Description of the task: What is needed is an exact transcription of the listing, with the images removed.

________________________________________

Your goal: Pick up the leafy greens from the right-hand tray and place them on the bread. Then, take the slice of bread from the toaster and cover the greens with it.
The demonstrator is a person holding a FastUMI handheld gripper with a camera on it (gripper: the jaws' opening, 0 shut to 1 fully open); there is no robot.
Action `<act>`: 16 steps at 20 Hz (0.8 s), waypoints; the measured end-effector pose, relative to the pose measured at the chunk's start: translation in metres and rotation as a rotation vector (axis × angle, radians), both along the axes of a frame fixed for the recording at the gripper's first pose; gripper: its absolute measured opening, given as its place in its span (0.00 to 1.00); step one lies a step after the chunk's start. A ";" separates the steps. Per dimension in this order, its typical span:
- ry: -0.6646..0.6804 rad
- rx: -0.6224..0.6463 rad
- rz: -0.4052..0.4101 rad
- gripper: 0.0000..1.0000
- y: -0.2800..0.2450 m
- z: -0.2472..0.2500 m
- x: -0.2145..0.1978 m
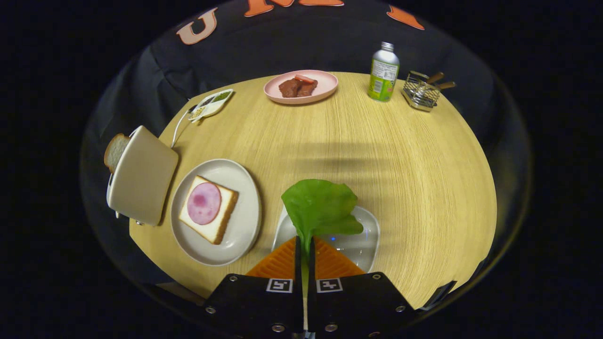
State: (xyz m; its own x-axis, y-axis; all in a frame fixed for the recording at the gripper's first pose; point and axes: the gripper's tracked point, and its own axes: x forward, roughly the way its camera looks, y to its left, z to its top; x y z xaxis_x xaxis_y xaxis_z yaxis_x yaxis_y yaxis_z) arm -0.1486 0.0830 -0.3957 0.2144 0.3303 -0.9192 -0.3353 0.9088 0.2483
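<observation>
Above round wooden table [400, 179], tongs [304, 247] clamped on leafy greens [320, 207]; white tray [362, 245] beneath.

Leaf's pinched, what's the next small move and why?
Probably carry the leafy greens left toward the bread: the gripper is shut on the stem, the leaf hangs above the tray, and the ham-topped slice is bare of greens.

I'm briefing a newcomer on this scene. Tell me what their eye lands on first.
First, the green leaf, its stem pinched between the closed jaws of the gripper, above a white tray. Next, left of the jaws, the bread slice topped with pink ham on a round plate. Beyond that plate, a toaster holds another slice.
</observation>
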 end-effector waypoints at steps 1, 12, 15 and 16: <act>-0.004 0.014 0.016 0.04 0.009 0.006 0.000; -0.012 0.133 0.191 0.04 0.097 0.034 -0.005; 0.014 0.176 0.220 0.04 0.123 0.034 -0.012; 0.020 0.189 0.232 0.04 0.132 0.035 -0.012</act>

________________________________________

Reply:
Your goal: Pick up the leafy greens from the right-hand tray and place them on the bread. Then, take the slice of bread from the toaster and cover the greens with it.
The demonstrator is a person holding a FastUMI handheld gripper with a camera on it (gripper: the jaws' opening, 0 shut to 1 fully open); there is no robot.
Action `<act>`: 16 steps at 20 Hz (0.8 s), waypoints; the measured end-effector pose, relative to the pose measured at the chunk's start: translation in metres and rotation as a rotation vector (axis × angle, radians), both along the axes of a frame fixed for the recording at the gripper's first pose; gripper: its absolute measured opening, given as its place in its span (0.00 to 1.00); step one lies a step after the chunk's start. A ";" separates the steps. Per dimension in this order, its typical span:
- ry: -0.6646..0.6804 rad
- rx: -0.6224..0.6463 rad
- rz: -0.4052..0.4101 rad
- gripper: 0.0000..1.0000
- y: -0.2800..0.2450 m
- z: -0.2472..0.2500 m
- x: -0.2145..0.1978 m
State: (xyz m; its own x-axis, y-axis; all in a frame fixed for the recording at the gripper's first pose; point and axes: the gripper's tracked point, and its own axes: x forward, roughly the way its camera looks, y to its left, z to its top; x y z xaxis_x xaxis_y xaxis_z yaxis_x yaxis_y yaxis_z) arm -0.1486 0.0830 -0.3957 0.2144 0.3303 -0.9192 -0.3353 0.9088 0.2483
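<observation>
Above round wooden table [400, 179], tongs [304, 247] clamped on leafy greens [320, 207]; white tray [362, 245] beneath.

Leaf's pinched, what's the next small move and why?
Probably carry the leafy greens left toward the bread: the gripper is shut on the stem, the leaf hangs above the tray, and the ham-topped slice is bare of greens.

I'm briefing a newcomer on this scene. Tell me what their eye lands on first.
First, the green leaf, its stem pinched between the closed jaws of the gripper, above a white tray. Next, left of the jaws, the bread slice topped with pink ham on a round plate. Beyond that plate, a toaster holds another slice.
</observation>
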 end-effector waypoints at steps 1, 12, 15 and 16: <act>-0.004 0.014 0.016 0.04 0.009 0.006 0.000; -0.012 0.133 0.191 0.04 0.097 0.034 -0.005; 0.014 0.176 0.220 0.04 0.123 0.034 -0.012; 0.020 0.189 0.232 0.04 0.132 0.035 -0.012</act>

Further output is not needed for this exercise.